- "っ " like in "せってい" (setting) that is translated in "settei".
- Long vowel, actually there is different rules such as adding a "h" (american rule) or a circumflex accent on the vowel (french rule).
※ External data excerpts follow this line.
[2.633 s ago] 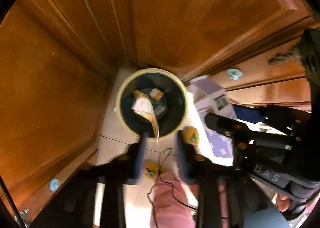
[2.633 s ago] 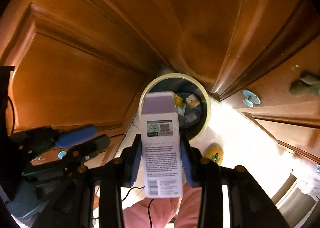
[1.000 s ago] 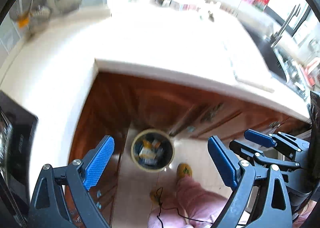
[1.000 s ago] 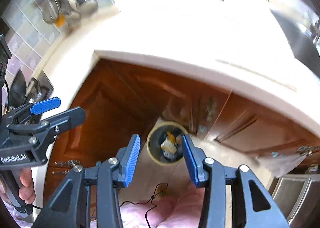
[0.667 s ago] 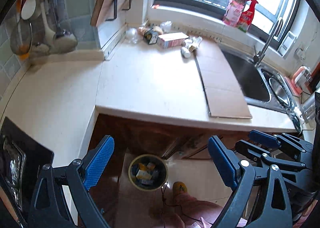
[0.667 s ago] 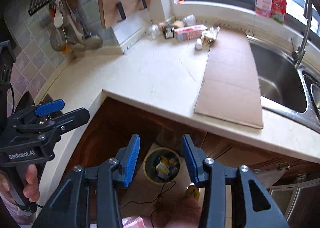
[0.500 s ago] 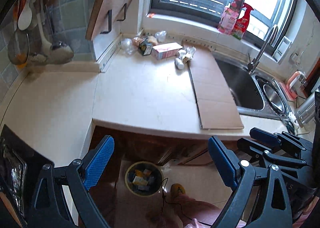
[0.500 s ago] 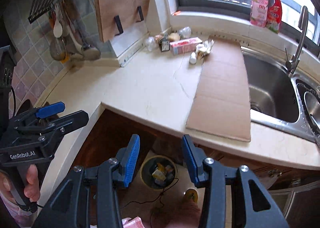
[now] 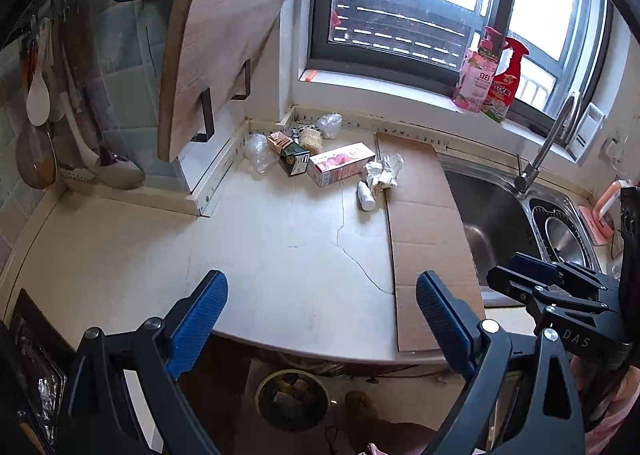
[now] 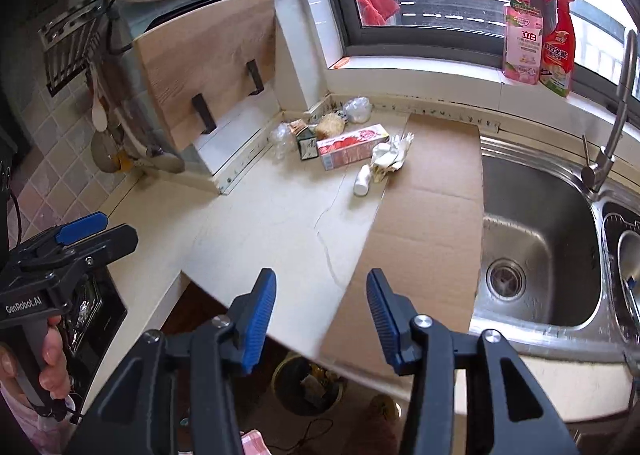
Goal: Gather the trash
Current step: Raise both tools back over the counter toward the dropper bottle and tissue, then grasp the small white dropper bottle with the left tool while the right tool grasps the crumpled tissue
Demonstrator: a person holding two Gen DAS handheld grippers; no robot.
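Observation:
Trash lies in the far corner of the pale counter (image 9: 280,255): a pink carton (image 9: 342,163) (image 10: 352,145), crumpled white paper (image 9: 384,171) (image 10: 390,157), a small white bottle (image 9: 366,195) (image 10: 362,179), a dark box (image 9: 294,159) and clear plastic wrap (image 9: 256,151). On the floor below the counter edge stands a round bin (image 9: 292,399) (image 10: 308,381) with trash in it. My left gripper (image 9: 320,303) is wide open and empty above the counter's near edge. My right gripper (image 10: 320,303) holds nothing, and its jaws are opening.
A flat cardboard sheet (image 9: 424,231) (image 10: 424,231) lies between the trash and the steel sink (image 10: 532,239) with its tap (image 10: 608,151). A wooden board (image 9: 216,55) leans at the back left. Two spray bottles (image 9: 492,75) stand on the windowsill. Ladles (image 9: 40,95) hang at the left.
Both grippers rose from the bin by the cabinet doors to above the counter and tilted up, bringing the trash pile and window into view. The right jaws spread wider.

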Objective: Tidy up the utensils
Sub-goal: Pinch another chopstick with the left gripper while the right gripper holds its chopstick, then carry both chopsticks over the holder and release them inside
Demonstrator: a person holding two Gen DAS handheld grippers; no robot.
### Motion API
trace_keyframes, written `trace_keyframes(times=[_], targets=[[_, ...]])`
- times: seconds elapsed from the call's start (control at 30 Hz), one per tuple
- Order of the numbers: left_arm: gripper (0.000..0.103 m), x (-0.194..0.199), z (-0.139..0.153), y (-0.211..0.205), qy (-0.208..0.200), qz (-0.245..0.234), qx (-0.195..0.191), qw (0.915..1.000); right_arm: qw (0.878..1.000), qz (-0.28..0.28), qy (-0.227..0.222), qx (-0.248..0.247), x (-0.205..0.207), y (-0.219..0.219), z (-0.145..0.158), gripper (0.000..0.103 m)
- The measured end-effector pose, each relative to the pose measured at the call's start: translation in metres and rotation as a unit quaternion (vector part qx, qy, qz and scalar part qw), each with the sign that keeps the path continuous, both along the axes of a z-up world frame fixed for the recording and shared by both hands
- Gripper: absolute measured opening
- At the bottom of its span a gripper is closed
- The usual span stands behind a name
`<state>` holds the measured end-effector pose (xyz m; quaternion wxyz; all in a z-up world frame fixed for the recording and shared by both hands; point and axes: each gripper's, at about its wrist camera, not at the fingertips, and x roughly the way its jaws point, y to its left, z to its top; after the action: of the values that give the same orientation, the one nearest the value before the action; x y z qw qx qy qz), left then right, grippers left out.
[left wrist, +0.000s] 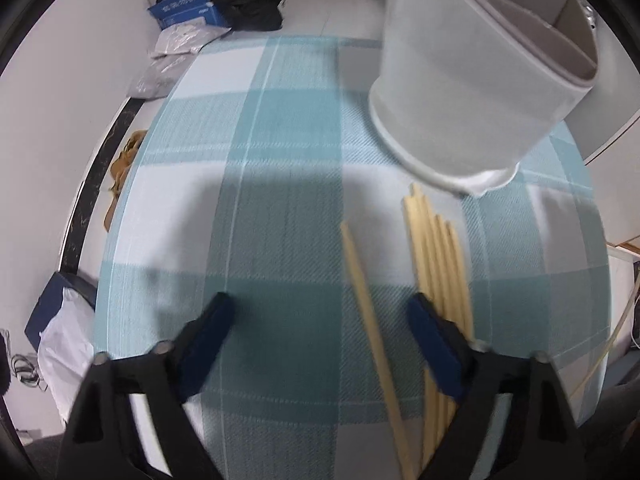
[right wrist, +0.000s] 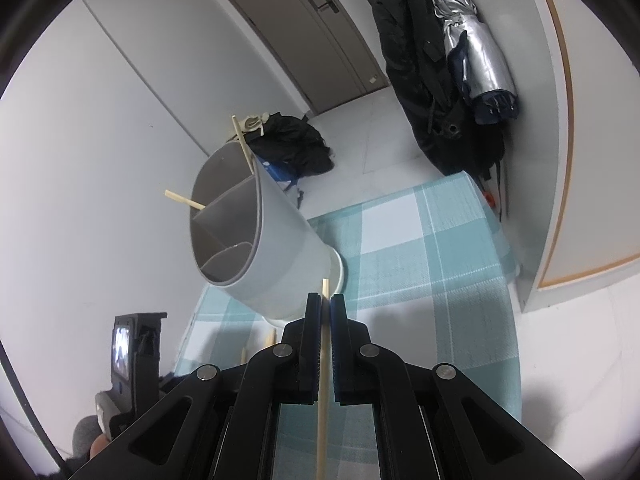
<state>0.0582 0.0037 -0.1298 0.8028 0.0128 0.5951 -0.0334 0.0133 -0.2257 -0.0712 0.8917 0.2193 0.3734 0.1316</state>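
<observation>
My left gripper (left wrist: 320, 320) hangs over the blue-white plaid tablecloth (left wrist: 240, 140), pointing steeply down, jaws apart w/ nothing pinched. One loose chopstick (left wrist: 370, 320) lies between the pads, closer to the right pad, not touching either as far as I can tell. Just right of it, a bunch of chopsticks (left wrist: 440, 252) lies side by side on the cloth, partly under the right finger. Behind them stands the grey utensil holder (left wrist: 460, 80), divided compartments inside; in the right wrist view two chopsticks (right wrist: 242, 140) poke out of its top. My right gripper (right wrist: 325, 308) is clamped on a single chopstick (right wrist: 323, 380), tip sticking out past the pads near the holder's base.
</observation>
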Motion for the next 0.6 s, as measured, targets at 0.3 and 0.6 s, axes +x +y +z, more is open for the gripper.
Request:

However, since in general people write "とうきょう" "tokyo" and so on, i decided to just get read of the long vowel.
I know that i am a picky person, but when you work with named entities, it's a minimum to keep them as right as it should be.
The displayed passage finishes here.